Data are given as median and interquartile range (IQR). Standard error of the mean (SEM) was calculated based on the mean of the individual mice. Differences between groups were tested by the 2-tailed Student's t-test for unpaired and paired data or the nonparametric Mann–Whitney and Wilcoxon tests where appropriate. Correlations between epithelial function, histology score, and cytokines were calculated with the Spearman correlation test.
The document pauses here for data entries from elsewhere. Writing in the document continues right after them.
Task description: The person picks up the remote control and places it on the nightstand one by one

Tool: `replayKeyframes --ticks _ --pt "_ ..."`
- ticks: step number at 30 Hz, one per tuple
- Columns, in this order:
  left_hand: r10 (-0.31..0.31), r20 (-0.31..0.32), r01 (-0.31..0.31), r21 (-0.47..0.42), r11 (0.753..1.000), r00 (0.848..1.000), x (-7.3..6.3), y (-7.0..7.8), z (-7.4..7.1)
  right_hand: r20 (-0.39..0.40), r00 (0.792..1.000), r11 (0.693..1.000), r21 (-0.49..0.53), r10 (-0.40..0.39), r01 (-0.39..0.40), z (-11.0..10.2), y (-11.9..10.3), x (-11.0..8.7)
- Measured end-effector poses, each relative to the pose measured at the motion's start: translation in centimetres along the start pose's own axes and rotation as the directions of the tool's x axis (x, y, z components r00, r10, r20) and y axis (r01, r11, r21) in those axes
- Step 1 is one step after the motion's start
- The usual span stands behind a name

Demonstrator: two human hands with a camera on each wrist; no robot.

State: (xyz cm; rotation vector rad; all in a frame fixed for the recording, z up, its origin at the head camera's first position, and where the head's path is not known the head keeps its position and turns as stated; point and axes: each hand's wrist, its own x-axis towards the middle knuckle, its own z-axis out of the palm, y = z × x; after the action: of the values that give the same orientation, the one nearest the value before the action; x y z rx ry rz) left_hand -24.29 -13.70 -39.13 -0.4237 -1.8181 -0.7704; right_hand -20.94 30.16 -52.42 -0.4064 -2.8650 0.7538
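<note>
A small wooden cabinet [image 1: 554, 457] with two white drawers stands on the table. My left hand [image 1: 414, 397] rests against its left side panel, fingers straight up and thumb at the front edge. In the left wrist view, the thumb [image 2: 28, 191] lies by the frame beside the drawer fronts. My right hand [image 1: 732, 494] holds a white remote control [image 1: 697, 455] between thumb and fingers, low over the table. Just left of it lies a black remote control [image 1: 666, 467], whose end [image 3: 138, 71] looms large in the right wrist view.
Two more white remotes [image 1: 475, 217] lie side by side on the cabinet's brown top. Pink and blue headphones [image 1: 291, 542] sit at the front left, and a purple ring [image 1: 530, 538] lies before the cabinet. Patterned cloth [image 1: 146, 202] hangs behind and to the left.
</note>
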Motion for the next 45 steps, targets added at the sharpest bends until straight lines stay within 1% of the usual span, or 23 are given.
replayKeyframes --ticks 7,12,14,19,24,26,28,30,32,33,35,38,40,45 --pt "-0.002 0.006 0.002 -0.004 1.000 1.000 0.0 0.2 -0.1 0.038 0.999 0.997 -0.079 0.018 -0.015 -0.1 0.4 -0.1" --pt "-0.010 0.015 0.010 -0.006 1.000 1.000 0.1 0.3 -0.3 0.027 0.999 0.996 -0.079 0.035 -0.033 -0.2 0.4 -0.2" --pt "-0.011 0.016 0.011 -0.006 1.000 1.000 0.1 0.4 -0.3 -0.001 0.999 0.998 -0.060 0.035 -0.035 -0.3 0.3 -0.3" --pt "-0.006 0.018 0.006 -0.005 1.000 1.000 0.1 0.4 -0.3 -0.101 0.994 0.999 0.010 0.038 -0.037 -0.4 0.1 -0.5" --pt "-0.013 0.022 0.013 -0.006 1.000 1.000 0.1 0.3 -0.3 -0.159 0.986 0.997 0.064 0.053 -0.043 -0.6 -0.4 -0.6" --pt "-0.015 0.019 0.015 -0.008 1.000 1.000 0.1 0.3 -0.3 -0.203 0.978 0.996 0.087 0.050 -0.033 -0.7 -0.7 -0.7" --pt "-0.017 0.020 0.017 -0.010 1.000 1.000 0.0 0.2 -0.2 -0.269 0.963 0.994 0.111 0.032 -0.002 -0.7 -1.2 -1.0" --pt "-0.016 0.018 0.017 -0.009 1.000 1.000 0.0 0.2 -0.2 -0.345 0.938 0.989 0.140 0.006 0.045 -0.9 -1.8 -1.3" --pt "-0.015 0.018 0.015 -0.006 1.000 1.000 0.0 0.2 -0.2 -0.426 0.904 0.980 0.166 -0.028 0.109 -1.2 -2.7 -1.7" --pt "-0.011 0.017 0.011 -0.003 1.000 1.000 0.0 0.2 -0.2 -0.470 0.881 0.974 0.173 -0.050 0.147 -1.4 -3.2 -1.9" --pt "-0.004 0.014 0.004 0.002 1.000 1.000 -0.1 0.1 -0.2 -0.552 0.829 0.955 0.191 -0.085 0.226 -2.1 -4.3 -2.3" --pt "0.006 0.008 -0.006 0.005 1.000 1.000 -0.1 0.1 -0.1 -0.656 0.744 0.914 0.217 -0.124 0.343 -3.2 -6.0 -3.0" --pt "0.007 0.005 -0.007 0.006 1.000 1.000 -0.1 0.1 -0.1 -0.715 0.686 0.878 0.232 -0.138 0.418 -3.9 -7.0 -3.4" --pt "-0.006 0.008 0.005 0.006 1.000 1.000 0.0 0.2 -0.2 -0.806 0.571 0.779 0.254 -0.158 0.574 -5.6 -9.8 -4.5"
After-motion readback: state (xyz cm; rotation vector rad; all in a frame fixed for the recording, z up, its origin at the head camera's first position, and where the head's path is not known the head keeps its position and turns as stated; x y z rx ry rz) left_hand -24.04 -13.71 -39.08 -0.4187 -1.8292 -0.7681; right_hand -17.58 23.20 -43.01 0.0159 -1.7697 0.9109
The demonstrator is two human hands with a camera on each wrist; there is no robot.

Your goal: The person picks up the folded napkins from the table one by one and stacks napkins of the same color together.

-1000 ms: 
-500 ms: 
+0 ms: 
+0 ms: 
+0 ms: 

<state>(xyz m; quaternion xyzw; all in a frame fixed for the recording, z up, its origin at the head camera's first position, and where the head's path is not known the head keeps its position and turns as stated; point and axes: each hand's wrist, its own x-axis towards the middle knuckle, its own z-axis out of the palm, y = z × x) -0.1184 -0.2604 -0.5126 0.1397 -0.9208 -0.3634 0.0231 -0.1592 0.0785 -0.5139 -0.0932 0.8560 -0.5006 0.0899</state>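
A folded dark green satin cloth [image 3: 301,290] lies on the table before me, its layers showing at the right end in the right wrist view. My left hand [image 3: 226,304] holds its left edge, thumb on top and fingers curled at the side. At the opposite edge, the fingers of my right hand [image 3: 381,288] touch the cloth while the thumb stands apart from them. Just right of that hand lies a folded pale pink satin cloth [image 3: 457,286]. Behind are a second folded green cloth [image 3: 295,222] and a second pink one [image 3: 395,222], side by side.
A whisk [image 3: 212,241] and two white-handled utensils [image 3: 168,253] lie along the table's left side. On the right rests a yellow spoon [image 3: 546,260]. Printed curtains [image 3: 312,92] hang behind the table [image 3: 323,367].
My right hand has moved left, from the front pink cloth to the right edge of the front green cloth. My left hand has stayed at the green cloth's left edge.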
P < 0.05 was considered significant. All tests were performed with SPSS 11.5 (Chicago, IL).

RESULTS

  1. Top of page
  2. Abstract
  3. MATERIAL AND METHODS
  4. RESULTS
  5. DISCUSSION
  6. Acknowledgements
  7. REFERENCES

Total CD4+ Recipient SCID Mice Develop Transient Inflammation, Whereas CD4+CD45RBhi Recipients Develop Chronic Colitis

SCID mice were reconstituted with either total CD4+ T cells or CD4+CD45RBhi T cells and weighed every week. Upon reconstitution of CD4+CD45RBhi T cells, mice lost weight and developed colitis in contrast to total CD4+ reconstituted mice (Fig. 1A). We then performed a time course analysis of histologic scores and observed that 1 week after reconstitution both groups displayed no microscopic signs of colitis (Fig. 1B). At week 2 after reconstitution with CD4+CD45RBhi T cells, mice had colonic inflammation characterized by infiltration of large numbers of lymphocytes within the lamina propria and submucosa, prominent epithelial hyperplasia with loss of goblet cells, crypt abscesses, and ulcerations. At this same timepoint the colon of SCID mice reconstituted with total CD4+ T cell was infiltrated by lymphocytes within the lamina propria, although to a lesser extent, compared to CD4+CD45RBhi T cell recipients (P = 0.048) (Fig. 1B). At later timepoints, histology returned to normal in total CD4+ T cell reconstituted recipients, while inflammation and epithelial changes persisted in CD4+CD45RBhi T cell reconstituted SCID mice. Thus, total CD4+ T cell reconstituted SCID mice had transient inflammation, while chronic inflammation developed in CD4+CD45RBhi T cell reconstituted SCID mice.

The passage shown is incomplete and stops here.